15. The process of claim 10, wherein the solvent is a mixture of methanol and water, and the crystalline form is Form I, which exhibits an X-ray powder diffraction pattern having characteristic peaks expressed in degrees 2-theta at about 7.4, about 9.6, about 15.5, 18.9, and about 22.1, and an endothermic transition with an onset of about 83°-85° C. as measured by differential scanning calorimetry.

16. The process of claim 10, wherein the solvent is a mixture of ethanol and water, and the crystalline form is Form I, which exhibits an X-ray powder diffraction pattern having characteristic peaks expressed in degrees 2-theta at about 8.9, about 17.9, about 19.4, and about 21.4, and an endothermic transition with an onset of about 83°-85° C. as measured by differential scanning calorimetry.

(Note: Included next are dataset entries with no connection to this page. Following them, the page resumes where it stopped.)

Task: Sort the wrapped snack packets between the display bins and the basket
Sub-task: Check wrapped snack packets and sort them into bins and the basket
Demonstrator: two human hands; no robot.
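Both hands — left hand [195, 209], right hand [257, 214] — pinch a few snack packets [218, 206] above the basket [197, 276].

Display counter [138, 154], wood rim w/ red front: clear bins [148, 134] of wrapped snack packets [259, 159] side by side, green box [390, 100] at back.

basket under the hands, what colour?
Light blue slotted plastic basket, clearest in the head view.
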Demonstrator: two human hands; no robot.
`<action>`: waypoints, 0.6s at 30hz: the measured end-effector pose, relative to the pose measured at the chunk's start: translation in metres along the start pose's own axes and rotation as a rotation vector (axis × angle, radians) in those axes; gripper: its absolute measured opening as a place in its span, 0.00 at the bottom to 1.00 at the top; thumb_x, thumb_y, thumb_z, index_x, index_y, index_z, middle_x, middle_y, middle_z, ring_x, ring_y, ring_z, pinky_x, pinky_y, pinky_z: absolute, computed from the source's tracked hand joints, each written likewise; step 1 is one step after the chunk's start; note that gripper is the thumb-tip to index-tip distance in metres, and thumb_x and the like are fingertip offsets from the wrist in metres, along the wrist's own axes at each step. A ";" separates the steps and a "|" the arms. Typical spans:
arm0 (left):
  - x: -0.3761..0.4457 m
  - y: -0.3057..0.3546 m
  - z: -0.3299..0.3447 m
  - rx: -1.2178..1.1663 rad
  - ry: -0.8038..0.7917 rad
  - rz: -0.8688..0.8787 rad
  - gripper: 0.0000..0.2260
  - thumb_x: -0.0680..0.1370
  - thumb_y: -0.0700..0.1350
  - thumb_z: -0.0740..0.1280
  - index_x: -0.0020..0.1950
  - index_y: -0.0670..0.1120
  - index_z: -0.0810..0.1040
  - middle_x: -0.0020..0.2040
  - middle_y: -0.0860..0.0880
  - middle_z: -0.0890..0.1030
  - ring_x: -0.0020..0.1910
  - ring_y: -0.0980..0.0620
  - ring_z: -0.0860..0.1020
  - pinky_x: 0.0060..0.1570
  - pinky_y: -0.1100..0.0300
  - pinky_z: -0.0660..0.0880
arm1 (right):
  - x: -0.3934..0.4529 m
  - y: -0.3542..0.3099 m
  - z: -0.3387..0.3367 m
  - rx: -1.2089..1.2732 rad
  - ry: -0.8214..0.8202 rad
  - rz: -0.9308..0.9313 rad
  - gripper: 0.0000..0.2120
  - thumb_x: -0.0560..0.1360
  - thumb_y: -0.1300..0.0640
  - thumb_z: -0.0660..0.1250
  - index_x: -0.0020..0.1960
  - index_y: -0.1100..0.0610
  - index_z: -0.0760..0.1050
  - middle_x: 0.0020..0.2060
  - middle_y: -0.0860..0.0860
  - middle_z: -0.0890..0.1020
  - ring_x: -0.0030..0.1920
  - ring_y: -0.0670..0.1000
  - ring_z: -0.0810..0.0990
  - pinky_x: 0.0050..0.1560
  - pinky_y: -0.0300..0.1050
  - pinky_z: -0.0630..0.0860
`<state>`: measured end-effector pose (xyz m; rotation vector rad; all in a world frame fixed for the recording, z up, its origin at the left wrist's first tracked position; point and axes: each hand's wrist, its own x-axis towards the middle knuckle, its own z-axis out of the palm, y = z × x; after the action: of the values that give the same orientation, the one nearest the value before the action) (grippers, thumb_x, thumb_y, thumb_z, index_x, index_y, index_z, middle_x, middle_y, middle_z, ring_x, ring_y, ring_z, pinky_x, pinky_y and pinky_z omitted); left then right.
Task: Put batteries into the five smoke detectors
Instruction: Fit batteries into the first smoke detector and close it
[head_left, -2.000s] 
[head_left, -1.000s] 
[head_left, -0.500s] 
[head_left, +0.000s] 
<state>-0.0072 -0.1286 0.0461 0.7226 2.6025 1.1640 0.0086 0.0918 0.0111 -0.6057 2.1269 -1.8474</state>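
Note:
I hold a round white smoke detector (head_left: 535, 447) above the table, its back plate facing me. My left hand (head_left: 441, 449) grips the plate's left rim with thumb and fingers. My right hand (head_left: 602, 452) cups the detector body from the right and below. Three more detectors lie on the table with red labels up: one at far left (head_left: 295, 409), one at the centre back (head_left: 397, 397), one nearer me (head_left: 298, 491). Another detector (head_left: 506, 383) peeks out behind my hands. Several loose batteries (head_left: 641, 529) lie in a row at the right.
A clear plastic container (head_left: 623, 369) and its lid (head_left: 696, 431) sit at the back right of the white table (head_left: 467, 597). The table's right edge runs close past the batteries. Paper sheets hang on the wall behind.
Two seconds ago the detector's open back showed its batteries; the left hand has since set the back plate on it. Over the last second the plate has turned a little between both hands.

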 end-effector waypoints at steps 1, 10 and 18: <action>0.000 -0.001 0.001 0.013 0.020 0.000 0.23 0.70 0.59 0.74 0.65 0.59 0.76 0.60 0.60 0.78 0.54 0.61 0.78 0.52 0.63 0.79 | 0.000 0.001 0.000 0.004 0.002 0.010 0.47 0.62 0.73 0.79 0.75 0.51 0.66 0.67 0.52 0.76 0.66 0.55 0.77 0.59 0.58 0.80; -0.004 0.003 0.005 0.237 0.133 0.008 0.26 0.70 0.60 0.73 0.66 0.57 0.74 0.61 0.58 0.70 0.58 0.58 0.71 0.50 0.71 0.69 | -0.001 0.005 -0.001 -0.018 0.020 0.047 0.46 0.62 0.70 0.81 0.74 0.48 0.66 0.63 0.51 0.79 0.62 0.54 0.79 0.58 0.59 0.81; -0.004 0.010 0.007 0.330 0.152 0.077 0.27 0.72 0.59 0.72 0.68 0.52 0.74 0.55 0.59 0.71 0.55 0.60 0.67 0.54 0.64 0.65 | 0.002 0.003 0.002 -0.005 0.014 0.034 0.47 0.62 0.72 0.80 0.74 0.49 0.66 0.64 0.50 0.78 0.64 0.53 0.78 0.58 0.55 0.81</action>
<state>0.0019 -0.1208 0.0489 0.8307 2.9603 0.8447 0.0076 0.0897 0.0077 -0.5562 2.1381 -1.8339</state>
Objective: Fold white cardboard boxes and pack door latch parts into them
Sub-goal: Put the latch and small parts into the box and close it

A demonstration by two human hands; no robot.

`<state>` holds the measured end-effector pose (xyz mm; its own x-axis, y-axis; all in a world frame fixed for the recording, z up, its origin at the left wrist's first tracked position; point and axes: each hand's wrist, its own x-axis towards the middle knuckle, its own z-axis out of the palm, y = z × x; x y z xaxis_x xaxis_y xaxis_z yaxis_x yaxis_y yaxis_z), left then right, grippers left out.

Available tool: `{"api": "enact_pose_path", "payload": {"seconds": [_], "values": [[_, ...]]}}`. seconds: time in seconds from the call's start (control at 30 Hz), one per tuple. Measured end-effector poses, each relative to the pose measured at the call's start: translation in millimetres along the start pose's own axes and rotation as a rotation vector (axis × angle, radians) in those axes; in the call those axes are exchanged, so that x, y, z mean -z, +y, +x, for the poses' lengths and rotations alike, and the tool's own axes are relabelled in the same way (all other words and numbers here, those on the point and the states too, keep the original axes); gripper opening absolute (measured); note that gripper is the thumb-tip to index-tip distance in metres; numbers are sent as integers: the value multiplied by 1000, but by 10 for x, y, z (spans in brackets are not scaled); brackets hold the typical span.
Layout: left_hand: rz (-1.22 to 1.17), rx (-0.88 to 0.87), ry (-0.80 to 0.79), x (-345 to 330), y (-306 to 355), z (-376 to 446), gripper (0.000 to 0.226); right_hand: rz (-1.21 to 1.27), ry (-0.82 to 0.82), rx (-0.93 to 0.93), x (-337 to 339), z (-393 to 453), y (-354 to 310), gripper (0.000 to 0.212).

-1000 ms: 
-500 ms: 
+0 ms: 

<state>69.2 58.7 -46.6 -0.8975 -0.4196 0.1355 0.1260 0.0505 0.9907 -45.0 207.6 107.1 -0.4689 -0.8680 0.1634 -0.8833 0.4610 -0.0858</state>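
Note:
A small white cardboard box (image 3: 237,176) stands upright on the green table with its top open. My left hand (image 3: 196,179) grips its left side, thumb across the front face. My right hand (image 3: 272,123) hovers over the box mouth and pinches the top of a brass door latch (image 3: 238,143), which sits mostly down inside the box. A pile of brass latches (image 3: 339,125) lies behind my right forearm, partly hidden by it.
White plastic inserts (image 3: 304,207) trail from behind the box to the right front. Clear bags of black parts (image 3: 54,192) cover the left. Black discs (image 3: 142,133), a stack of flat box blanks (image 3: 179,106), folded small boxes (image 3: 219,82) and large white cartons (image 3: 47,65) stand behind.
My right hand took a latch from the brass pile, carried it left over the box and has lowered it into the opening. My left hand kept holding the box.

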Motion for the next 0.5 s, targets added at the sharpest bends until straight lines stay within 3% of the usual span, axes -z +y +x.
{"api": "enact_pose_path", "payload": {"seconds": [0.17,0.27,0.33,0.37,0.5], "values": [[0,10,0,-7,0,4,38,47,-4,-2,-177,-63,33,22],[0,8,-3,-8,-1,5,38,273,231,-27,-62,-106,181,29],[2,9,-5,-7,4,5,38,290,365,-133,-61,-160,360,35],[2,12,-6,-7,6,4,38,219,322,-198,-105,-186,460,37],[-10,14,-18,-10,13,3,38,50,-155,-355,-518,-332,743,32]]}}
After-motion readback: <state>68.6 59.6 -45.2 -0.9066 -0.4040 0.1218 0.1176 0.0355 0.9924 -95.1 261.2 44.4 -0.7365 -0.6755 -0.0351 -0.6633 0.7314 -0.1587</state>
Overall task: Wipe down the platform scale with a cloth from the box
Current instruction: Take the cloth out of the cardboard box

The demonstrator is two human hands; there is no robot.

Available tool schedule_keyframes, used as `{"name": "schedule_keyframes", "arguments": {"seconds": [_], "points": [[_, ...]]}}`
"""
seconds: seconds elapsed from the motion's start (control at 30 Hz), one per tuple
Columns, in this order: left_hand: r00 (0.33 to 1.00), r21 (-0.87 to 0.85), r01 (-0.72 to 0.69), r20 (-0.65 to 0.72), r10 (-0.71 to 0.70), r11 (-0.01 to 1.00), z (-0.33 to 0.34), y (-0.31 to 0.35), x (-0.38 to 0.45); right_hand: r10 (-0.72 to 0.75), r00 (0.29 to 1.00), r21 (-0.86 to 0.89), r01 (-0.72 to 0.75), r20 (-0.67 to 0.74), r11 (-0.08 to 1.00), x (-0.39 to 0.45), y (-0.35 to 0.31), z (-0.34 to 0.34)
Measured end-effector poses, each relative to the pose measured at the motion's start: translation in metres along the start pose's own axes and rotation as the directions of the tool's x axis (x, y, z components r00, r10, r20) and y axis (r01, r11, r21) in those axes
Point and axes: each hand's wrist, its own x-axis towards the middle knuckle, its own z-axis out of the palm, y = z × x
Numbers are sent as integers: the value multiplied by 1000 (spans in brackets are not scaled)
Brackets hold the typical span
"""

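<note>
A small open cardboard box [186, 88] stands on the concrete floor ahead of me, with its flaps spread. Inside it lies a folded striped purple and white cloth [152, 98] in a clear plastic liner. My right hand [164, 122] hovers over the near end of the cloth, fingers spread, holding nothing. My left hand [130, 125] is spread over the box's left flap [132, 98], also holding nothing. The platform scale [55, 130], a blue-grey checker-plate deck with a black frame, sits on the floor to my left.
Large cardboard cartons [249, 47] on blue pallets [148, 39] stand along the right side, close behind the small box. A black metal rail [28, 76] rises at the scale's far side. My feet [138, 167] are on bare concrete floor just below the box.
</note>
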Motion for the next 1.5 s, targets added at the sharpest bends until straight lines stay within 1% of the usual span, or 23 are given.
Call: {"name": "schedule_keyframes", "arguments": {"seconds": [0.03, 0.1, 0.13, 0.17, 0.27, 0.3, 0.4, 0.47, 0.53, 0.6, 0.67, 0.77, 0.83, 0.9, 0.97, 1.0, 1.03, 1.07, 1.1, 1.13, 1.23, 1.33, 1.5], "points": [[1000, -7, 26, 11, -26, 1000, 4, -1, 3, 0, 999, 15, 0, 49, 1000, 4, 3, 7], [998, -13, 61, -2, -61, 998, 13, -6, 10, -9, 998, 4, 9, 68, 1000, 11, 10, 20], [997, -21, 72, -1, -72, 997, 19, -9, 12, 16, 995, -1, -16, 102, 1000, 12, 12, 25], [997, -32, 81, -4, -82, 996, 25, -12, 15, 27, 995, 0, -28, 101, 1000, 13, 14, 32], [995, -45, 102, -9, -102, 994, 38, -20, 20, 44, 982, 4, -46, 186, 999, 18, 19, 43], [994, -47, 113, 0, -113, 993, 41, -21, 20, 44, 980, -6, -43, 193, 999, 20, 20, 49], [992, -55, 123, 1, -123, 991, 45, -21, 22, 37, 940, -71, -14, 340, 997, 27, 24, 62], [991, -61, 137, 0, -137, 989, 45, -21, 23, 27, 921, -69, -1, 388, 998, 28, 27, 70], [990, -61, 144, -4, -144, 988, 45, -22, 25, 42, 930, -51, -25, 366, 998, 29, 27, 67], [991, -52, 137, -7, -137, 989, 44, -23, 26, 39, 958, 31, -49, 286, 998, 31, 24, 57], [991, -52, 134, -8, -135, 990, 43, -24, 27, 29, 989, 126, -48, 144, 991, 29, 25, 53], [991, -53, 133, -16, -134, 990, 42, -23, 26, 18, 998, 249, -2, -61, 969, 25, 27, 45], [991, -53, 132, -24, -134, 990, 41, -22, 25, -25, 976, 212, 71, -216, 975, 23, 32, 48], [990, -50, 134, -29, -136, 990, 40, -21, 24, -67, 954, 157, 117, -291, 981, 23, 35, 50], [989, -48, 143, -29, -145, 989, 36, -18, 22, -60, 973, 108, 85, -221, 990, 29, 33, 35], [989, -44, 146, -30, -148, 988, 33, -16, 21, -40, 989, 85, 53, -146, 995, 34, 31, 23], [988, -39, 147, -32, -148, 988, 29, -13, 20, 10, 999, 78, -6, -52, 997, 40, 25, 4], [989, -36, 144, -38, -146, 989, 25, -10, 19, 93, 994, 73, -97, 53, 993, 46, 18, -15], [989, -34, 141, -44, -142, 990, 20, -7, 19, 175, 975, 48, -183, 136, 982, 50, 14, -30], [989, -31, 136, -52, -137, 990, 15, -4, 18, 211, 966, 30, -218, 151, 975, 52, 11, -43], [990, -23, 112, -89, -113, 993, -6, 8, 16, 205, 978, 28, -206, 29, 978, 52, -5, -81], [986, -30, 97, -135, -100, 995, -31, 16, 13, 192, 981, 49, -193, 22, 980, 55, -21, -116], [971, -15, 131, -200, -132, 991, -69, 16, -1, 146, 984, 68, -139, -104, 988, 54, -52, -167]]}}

17. The process of claim 10, wherein the solvent is a mixture of isopropanol and water, and the crystalline form is Form II, which exhibits an X-ray powder diffraction pattern having characteristic peaks expressed in degrees 2-theta at 8.9, about 17.9, about 19.4, and about 21.4, and an endothermic transition with an onset of about 70°-73° C. as measured by differential scanning calorimetry.

18. A process for converting a crystalline Form I of fentanyl alkaloid into a crystalline Form II of fentanyl alkaloid, the process comprising:

a) melting the crystalline Form I of fentanyl alkaloid;

b) cooling the fentanyl alkaloid from step a); and

c) heating the fentanyl alkaloid from step b) to form the crystalline Form II of fentanyl alkaloid.

19. The process of claim 18, wherein step a) is conducted at a temperature of about 86° C. to about 90° C.

20. The process of claim 19, wherein step b) is conducted at a temperature of less than about −25° C.

21. The process of claim 20, wherein step c) is conducted at a temperature of about 30° C. to about 50° C.

22. The process of claim 18, wherein the crystalline Form I exhibits an X-ray powder diffraction pattern having characteristic peaks expressed in degrees 2-theta at about 7.4, about 9.6, about 15.5, 18.9, and about 22.1, and an endothermic transition with an onset of about 83°-85° C. as measured by differential scanning calorimetry.

23. The process of claim 18, wherein the crystalline Form II exhibits an X-ray powder diffraction pattern having characteristic peaks expressed in degrees 2-theta at about 8.9, about 17.9, about 19.4, and about 21.4, and an endothermic transition with an onset of about 70°-73° C. as measured by differential scanning calorimetry.